Go through the material and copy every line in which "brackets" appears.
-------- Collected material --------
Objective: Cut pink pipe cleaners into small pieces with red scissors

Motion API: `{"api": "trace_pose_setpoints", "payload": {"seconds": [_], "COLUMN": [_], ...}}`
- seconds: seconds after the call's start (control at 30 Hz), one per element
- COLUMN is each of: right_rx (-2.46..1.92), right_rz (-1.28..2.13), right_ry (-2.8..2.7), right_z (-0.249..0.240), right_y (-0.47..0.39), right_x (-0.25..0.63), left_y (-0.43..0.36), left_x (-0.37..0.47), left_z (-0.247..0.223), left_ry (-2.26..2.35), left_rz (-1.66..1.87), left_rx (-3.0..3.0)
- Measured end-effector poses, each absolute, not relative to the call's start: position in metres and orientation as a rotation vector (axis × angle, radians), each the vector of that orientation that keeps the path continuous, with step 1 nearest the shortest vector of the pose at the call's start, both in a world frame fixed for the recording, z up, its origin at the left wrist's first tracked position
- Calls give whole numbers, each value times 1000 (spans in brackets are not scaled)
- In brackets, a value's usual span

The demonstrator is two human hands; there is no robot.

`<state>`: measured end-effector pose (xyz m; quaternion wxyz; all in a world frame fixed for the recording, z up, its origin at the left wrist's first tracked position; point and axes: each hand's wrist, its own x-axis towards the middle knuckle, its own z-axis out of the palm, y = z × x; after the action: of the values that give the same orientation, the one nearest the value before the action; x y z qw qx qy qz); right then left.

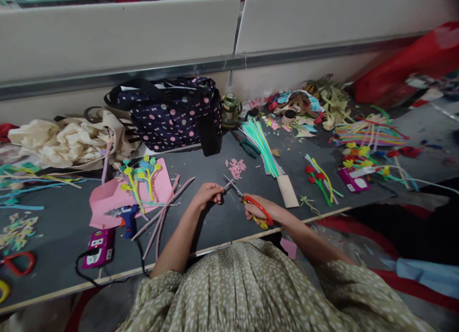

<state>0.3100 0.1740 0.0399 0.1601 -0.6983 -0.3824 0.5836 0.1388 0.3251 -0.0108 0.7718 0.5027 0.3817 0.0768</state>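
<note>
Near the front edge of the dark table, my left hand (pixel 210 194) pinches a short pinkish pipe cleaner (pixel 228 184). My right hand (pixel 255 208) is wrapped round the red and yellow handles of a pair of scissors (pixel 258 208). The scissor blades are apart and point up and left, right by the pipe cleaner's tip; whether they touch it I cannot tell. Just beyond the blades lies a small pile of cut pink pieces (pixel 236 168). Several long pink pipe cleaners (pixel 163 217) lie crossed to the left of my left hand.
A blue glue gun (pixel 129 220) rests by a pink sheet (pixel 102 203) bearing pipe-cleaner flowers. Purple power strips (pixel 99 247) sit on both sides. Beyond are a dotted bag (pixel 172 114), pliers (pixel 247 145), a glass jar (pixel 230 111) and a green pipe-cleaner bundle (pixel 261 148).
</note>
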Motion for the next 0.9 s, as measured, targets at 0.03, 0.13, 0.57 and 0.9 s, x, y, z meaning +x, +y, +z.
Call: {"api": "trace_pose_setpoints", "payload": {"seconds": [0.03, 0.13, 0.57, 0.9], "right_rx": [-2000, -2019, -2043, -2013], "right_rz": [1671, 1666, 1673, 1677], "right_ry": [-1090, -1095, -1086, -1140], "right_z": [41, 43, 41, 35], "right_y": [174, 175, 177, 177], "right_x": [310, 309, 310, 314], "left_y": [325, 326, 327, 328], "left_x": [139, 139, 142, 145], "left_z": [-10, -9, -10, -10], "left_ry": [828, 830, 829, 840], "left_rz": [164, 154, 135, 104], "left_rx": [1086, 1082, 1106, 1154]}}
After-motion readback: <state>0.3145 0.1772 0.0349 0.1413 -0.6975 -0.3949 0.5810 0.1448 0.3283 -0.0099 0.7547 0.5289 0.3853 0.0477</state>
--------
## Exercise response
- Calls give whole numbers, each value times 1000 (spans in brackets are not scaled)
- In brackets, a value's usual span

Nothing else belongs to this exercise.